- Task to complete -
Look through the listing below and report the lines that have the word "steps" in them.

[Start of section]

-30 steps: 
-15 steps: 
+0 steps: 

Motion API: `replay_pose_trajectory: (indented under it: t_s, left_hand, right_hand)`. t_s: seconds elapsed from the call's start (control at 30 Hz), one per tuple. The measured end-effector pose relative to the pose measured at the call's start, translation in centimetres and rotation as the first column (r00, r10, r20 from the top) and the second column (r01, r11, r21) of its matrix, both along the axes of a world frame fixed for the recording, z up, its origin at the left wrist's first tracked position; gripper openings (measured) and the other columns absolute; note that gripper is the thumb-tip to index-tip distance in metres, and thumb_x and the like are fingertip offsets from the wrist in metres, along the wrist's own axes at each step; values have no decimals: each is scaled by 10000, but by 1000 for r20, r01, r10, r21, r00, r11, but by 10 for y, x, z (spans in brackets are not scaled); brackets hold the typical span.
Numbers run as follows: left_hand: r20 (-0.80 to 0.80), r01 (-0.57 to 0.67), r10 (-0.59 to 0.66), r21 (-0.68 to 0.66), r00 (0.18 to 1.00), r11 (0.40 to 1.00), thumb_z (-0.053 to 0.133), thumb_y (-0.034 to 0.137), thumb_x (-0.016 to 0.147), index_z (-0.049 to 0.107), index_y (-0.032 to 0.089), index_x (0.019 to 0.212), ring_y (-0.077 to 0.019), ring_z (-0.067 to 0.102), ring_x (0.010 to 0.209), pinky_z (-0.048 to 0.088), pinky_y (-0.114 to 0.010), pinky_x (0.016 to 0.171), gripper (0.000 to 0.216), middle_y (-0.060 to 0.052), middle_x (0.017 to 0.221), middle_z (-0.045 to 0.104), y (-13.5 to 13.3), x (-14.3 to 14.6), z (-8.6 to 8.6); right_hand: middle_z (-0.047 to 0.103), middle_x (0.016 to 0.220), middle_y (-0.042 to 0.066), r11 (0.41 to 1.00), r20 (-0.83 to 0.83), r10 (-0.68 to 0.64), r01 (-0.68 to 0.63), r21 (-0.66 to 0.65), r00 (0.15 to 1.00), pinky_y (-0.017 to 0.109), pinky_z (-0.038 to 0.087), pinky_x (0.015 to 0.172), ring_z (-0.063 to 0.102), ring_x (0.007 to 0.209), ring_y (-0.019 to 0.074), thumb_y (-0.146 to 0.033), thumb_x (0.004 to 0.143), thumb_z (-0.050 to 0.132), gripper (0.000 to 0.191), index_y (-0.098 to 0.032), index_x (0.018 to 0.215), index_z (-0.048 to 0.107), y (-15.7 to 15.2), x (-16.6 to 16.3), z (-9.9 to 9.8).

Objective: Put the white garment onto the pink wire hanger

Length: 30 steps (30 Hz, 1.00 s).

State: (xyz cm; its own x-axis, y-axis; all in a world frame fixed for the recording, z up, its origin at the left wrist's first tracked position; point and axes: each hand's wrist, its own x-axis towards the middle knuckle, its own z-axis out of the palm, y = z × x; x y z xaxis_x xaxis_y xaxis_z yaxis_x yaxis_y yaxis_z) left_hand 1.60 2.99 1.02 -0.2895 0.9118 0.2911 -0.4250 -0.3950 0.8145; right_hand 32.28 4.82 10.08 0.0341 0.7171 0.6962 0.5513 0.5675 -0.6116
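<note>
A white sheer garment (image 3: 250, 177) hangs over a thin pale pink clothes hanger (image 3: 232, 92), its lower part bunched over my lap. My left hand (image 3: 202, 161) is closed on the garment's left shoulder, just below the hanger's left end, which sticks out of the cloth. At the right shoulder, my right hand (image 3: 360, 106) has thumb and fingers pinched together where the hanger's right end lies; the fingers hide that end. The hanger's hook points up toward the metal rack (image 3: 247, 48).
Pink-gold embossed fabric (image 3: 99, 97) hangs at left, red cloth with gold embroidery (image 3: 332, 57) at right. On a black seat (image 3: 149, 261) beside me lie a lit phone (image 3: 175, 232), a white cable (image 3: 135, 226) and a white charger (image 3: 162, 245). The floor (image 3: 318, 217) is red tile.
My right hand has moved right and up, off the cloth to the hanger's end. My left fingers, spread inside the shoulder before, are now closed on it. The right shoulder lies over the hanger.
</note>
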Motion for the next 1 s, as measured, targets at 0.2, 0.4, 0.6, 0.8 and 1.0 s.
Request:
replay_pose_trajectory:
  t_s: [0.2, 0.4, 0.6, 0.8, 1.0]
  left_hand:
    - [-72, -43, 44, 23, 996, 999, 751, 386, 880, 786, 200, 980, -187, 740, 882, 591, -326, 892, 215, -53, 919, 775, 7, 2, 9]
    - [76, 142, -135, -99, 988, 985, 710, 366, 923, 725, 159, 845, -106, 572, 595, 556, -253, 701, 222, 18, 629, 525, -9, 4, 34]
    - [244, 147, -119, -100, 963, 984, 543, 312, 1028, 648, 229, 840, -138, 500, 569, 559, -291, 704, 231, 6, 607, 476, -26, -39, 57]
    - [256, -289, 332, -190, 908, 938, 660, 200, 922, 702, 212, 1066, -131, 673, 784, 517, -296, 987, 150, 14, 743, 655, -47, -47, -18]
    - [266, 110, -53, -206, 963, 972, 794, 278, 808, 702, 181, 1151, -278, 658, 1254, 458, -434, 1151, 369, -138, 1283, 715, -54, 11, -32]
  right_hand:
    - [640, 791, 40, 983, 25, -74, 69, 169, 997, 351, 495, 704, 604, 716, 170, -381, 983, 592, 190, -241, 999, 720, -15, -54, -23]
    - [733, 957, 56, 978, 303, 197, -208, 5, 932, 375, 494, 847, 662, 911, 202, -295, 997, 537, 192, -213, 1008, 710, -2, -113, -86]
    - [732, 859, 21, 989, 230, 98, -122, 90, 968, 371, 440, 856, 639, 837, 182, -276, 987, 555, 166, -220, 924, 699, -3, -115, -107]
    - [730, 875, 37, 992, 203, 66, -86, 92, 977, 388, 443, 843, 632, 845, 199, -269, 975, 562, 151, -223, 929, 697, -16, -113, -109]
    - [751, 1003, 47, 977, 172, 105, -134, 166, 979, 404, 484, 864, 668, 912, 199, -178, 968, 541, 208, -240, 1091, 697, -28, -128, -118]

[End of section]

- Answer to the problem -
-30 steps: 
-15 steps: 
+0 steps: 
Length: 30 steps (30 Hz, 1.00 s).

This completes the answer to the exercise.